• Requirement: Your copy should contain exactly the lines from the start of the material through the line containing "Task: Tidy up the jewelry", and no pictures.

• Supplied information:
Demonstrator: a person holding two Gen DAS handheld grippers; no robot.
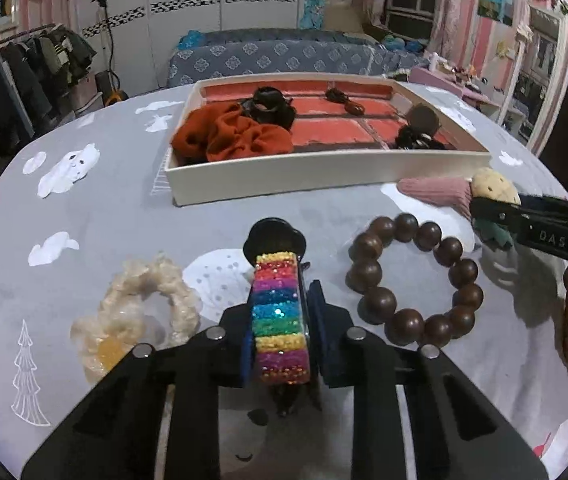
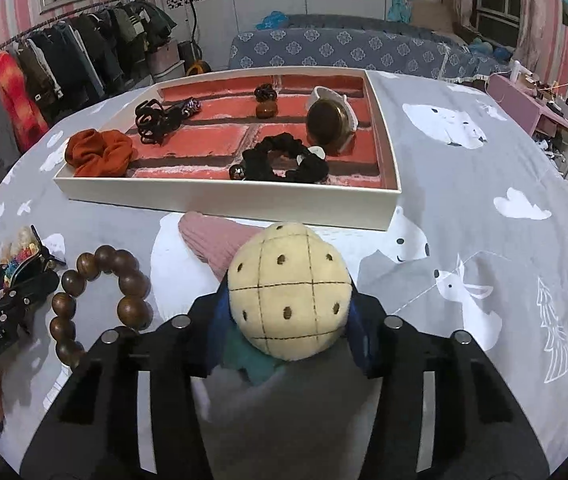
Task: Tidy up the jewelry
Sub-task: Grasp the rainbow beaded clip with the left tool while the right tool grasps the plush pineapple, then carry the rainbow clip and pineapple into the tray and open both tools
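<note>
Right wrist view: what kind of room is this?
Likely a bedroom at home: a clothes rack full of hanging garments, white wardrobe doors, and a bed with a blue patterned cover behind the table.

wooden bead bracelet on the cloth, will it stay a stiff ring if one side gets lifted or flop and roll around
The wooden bead bracelet is separate round beads in a loop, presumably strung on a cord, so it would likely sag rather than stay stiff. The beads look smooth and glossy, so tongs may slip off one. Lying flat on the tablecloth, it probably slides more than rolls.
</note>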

• Answer section:
Demonstrator: a person holding two Gen DAS handheld grippers; no robot.
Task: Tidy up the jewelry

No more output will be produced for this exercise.